### WORK TASK
Exactly as written and without the pictures, output the entries below.

### RECORDS SUPPLIED
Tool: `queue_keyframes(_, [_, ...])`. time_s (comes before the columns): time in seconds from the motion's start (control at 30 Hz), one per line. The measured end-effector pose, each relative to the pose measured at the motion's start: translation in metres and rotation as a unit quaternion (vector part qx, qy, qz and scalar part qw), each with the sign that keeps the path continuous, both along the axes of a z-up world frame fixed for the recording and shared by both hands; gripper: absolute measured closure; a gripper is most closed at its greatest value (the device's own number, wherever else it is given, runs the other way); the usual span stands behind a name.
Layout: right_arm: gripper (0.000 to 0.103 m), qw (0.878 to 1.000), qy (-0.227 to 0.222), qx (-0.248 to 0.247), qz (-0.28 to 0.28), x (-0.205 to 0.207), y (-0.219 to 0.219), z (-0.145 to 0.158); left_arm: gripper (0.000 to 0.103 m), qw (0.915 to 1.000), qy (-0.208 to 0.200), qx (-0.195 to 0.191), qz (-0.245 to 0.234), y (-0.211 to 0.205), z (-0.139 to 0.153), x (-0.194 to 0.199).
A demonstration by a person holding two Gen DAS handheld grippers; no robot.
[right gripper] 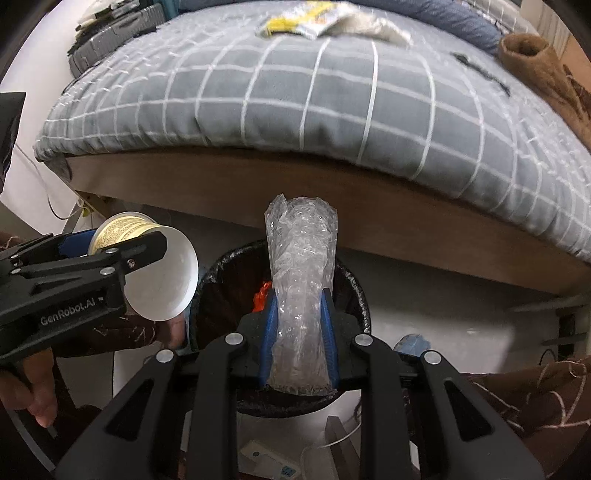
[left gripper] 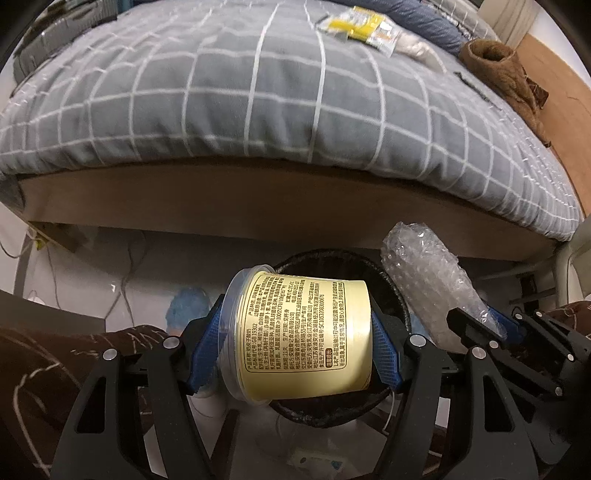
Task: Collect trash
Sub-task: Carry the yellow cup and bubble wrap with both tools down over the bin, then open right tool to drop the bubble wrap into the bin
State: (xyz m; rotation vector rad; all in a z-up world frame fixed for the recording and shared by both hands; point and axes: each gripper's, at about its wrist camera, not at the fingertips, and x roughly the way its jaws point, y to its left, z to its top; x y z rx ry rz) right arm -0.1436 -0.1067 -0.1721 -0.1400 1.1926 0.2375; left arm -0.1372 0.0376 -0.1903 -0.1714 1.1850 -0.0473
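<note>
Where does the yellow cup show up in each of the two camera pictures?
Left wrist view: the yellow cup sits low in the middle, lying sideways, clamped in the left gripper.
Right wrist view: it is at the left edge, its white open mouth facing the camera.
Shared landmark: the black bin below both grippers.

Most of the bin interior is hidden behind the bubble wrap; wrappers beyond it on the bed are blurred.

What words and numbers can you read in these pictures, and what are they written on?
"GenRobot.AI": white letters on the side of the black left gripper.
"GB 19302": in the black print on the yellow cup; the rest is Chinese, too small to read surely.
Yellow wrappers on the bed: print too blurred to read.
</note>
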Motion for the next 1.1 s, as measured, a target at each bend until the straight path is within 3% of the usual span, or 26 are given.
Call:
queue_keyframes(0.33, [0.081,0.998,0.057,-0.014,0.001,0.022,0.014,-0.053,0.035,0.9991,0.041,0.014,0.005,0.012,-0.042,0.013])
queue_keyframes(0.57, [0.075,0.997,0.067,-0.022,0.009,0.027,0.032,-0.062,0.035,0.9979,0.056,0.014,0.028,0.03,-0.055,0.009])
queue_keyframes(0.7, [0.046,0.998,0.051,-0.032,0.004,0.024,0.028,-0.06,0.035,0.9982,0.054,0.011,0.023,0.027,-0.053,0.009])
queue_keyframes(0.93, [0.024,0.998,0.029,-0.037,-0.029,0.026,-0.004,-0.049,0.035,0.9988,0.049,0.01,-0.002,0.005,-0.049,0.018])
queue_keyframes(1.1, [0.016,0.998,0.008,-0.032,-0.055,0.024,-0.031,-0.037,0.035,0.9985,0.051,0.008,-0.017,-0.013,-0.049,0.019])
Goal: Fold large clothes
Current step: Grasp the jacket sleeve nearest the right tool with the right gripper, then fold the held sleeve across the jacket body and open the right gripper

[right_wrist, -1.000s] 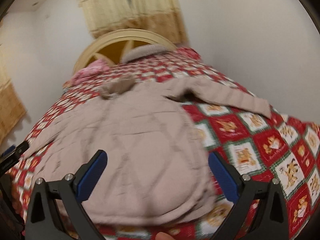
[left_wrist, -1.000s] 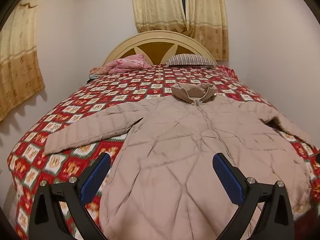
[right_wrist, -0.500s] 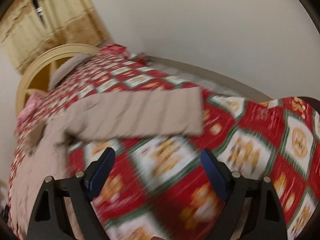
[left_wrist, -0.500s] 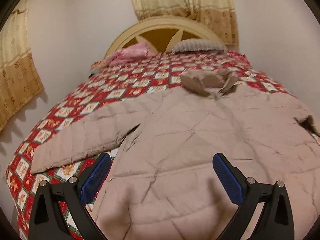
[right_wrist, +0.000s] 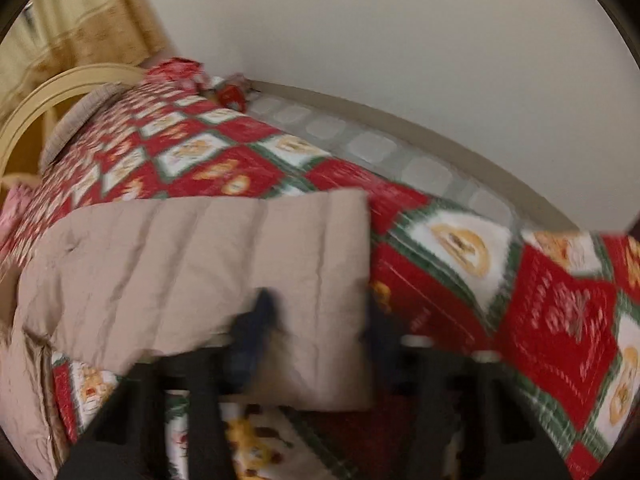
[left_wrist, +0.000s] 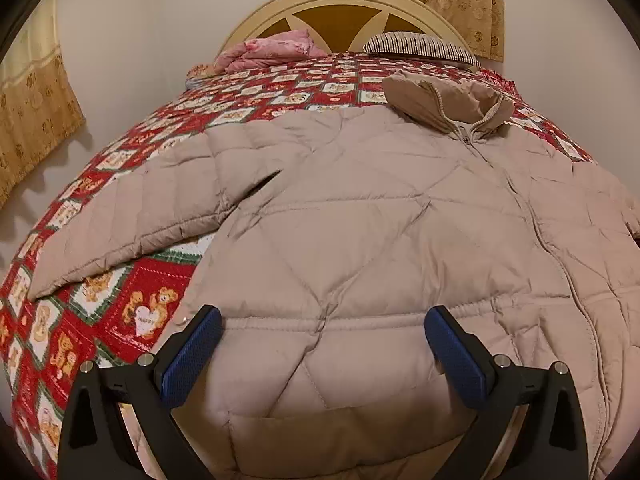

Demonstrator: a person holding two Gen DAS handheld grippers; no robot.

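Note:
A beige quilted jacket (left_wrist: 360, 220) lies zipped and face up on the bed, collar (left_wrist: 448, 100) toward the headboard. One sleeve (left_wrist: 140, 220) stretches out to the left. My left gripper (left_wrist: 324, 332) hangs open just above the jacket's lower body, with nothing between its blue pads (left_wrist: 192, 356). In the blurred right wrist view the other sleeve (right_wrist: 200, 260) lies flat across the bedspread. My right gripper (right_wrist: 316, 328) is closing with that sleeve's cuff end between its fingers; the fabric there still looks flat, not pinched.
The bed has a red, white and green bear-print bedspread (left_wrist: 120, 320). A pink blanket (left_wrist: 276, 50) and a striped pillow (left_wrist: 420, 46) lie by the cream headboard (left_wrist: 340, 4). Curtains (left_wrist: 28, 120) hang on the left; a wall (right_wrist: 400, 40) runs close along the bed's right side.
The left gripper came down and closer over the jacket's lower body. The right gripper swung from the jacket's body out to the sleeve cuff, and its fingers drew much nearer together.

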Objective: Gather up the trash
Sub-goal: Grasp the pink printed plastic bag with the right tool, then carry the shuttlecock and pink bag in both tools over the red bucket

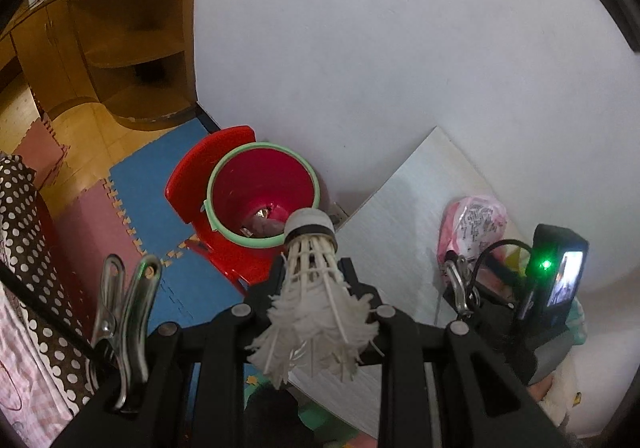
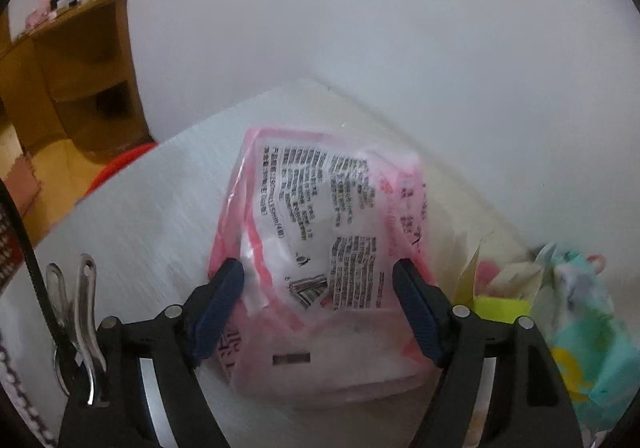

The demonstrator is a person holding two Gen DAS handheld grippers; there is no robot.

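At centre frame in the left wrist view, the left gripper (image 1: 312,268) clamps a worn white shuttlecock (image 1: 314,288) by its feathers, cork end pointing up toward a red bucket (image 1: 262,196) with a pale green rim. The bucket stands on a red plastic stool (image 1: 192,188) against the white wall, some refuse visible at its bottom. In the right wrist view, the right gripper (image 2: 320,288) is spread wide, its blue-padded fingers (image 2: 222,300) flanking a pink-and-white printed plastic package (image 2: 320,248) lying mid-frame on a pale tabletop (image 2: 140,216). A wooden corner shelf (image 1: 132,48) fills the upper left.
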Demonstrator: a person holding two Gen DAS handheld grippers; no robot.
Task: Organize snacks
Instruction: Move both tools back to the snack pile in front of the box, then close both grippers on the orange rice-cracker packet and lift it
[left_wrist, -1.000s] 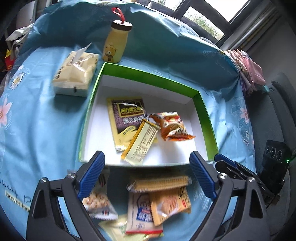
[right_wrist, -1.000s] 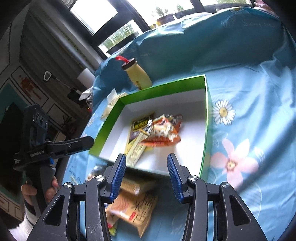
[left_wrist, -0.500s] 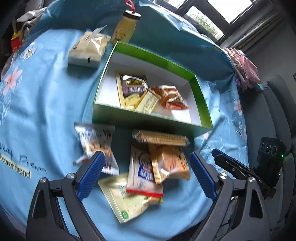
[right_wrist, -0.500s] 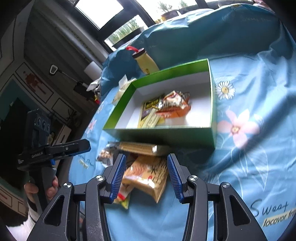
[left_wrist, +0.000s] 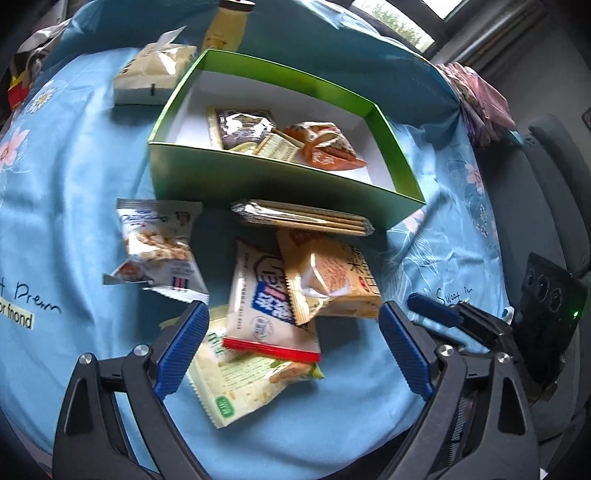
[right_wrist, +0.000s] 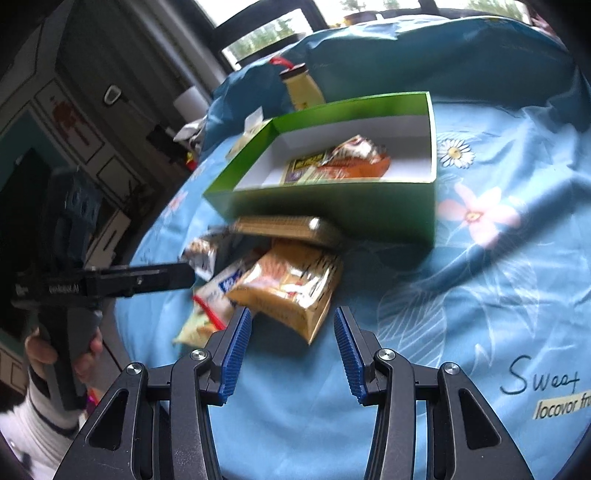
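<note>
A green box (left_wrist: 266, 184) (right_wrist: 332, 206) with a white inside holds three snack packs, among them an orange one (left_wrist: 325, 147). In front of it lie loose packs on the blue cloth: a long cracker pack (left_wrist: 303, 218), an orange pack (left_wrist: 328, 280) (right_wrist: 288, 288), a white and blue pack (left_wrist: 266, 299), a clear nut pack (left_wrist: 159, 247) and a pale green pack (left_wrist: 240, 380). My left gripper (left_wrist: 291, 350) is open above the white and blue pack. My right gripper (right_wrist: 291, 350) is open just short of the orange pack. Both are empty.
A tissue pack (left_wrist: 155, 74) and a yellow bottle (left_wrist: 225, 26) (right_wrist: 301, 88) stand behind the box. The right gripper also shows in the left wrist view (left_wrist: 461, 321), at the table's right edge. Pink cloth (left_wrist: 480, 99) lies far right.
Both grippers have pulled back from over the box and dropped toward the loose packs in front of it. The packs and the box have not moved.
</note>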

### EXERCISE SOLUTION
Tool: `queue_keyframes(_, [_, ...])`. time_s (comes before the columns): time in seconds from the motion's start (control at 30 Hz), one per line. The measured end-effector pose, each relative to the pose measured at the motion's start: translation in metres and rotation as a unit quaternion (vector part qx, qy, qz and scalar part qw), each with the sign that keeps the path continuous, both along the axes of a z-up world frame fixed for the recording and shared by both hands; gripper: absolute measured closure; a gripper is most closed at its greatest value (the device's own number, wherever else it is given, runs the other way); the usual span stands behind a name.
Layout: right_arm: gripper (0.000 to 0.103 m), qw (0.878 to 1.000), qy (-0.227 to 0.222), qx (-0.248 to 0.247), qz (-0.28 to 0.28), x (-0.205 to 0.207), y (-0.219 to 0.219), z (-0.145 to 0.158); left_arm: gripper (0.000 to 0.103 m), qw (0.915 to 1.000), qy (-0.208 to 0.200), qx (-0.195 to 0.191), qz (-0.245 to 0.234), y (-0.211 to 0.205), z (-0.139 to 0.153), x (-0.194 to 0.199).
A demonstration by a person holding two Gen DAS handheld grippers; no robot.
[right gripper] 
[left gripper] 
Task: Collect trash
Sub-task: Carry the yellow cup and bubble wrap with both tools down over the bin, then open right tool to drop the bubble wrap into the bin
State: (xyz m; rotation vector rad; all in a z-up world frame fixed for the recording and shared by both hands; point and axes: each gripper's, at about its wrist camera, not at the fingertips, and x roughly the way its jaws point, y to its left, z to its top; x y z rx ry rz) right arm -0.1436 -0.1067 -0.1721 -0.1400 1.1926 0.2375; left arm -0.1372 0.0376 -0.1903 -0.1714 1.1850 -0.0473
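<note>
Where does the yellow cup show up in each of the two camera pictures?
Left wrist view: the yellow cup sits low in the middle, lying sideways, clamped in the left gripper.
Right wrist view: it is at the left edge, its white open mouth facing the camera.
Shared landmark: the black bin below both grippers.

Most of the bin interior is hidden behind the bubble wrap; wrappers beyond it on the bed are blurred.

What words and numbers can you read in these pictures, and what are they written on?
"GenRobot.AI": white letters on the side of the black left gripper.
"GB 19302": in the black print on the yellow cup; the rest is Chinese, too small to read surely.
Yellow wrappers on the bed: print too blurred to read.
</note>
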Motion for the next 1.1 s, as measured, a target at each bend until the straight path is within 3% of the usual span, or 26 are given.
Call:
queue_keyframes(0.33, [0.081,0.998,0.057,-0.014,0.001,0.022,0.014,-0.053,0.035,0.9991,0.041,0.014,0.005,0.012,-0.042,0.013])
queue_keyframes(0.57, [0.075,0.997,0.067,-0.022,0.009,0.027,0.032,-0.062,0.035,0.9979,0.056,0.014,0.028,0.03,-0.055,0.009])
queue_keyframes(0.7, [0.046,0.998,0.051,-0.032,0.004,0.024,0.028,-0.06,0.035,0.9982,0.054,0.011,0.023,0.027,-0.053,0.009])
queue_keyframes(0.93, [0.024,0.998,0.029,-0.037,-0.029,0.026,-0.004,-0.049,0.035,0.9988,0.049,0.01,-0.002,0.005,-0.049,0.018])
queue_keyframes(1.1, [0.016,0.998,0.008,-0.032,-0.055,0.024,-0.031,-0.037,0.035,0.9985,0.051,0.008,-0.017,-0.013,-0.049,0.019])
Goal: Fold large clothes
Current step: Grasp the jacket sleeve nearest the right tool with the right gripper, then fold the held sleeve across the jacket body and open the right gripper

[right_wrist, -1.000s] 
[left_wrist, -1.000s] 
[right_wrist, -0.500s] 
[left_wrist, -0.500s] 
[right_wrist, +0.000s] 
[left_wrist, +0.000s] 

Demonstrator: a person holding two Gen DAS handheld grippers; no robot.

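Note:
A beige quilted jacket (left_wrist: 360, 220) lies zipped and face up on the bed, collar (left_wrist: 448, 100) toward the headboard. One sleeve (left_wrist: 140, 220) stretches out to the left. My left gripper (left_wrist: 324, 332) hangs open just above the jacket's lower body, with nothing between its blue pads (left_wrist: 192, 356). In the blurred right wrist view the other sleeve (right_wrist: 200, 260) lies flat across the bedspread. My right gripper (right_wrist: 316, 328) is closing with that sleeve's cuff end between its fingers; the fabric there still looks flat, not pinched.
The bed has a red, white and green bear-print bedspread (left_wrist: 120, 320). A pink blanket (left_wrist: 276, 50) and a striped pillow (left_wrist: 420, 46) lie by the cream headboard (left_wrist: 340, 4). Curtains (left_wrist: 28, 120) hang on the left; a wall (right_wrist: 400, 40) runs close along the bed's right side.
The left gripper came down and closer over the jacket's lower body. The right gripper swung from the jacket's body out to the sleeve cuff, and its fingers drew much nearer together.
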
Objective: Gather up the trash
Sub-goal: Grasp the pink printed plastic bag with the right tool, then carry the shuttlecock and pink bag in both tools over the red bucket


The demonstrator is a person holding two Gen DAS handheld grippers; there is no robot.

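At centre frame in the left wrist view, the left gripper (image 1: 312,268) clamps a worn white shuttlecock (image 1: 314,288) by its feathers, cork end pointing up toward a red bucket (image 1: 262,196) with a pale green rim. The bucket stands on a red plastic stool (image 1: 192,188) against the white wall, some refuse visible at its bottom. In the right wrist view, the right gripper (image 2: 320,288) is spread wide, its blue-padded fingers (image 2: 222,300) flanking a pink-and-white printed plastic package (image 2: 320,248) lying mid-frame on a pale tabletop (image 2: 140,216). A wooden corner shelf (image 1: 132,48) fills the upper left.
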Demonstrator: a person holding two Gen DAS handheld grippers; no robot.
Task: Organize snacks
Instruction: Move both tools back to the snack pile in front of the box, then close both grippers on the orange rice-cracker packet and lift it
[left_wrist, -1.000s] 
[right_wrist, -1.000s] 
[left_wrist, -0.500s] 
[right_wrist, -0.500s] 
[left_wrist, +0.000s] 
[right_wrist, +0.000s] 
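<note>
A green box (left_wrist: 266, 184) (right_wrist: 332, 206) with a white inside holds three snack packs, among them an orange one (left_wrist: 325, 147). In front of it lie loose packs on the blue cloth: a long cracker pack (left_wrist: 303, 218), an orange pack (left_wrist: 328, 280) (right_wrist: 288, 288), a white and blue pack (left_wrist: 266, 299), a clear nut pack (left_wrist: 159, 247) and a pale green pack (left_wrist: 240, 380). My left gripper (left_wrist: 291, 350) is open above the white and blue pack. My right gripper (right_wrist: 291, 350) is open just short of the orange pack. Both are empty.
A tissue pack (left_wrist: 155, 74) and a yellow bottle (left_wrist: 225, 26) (right_wrist: 301, 88) stand behind the box. The right gripper also shows in the left wrist view (left_wrist: 461, 321), at the table's right edge. Pink cloth (left_wrist: 480, 99) lies far right.
Both grippers have pulled back from over the box and dropped toward the loose packs in front of it. The packs and the box have not moved.
</note>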

This completes the output for the exercise.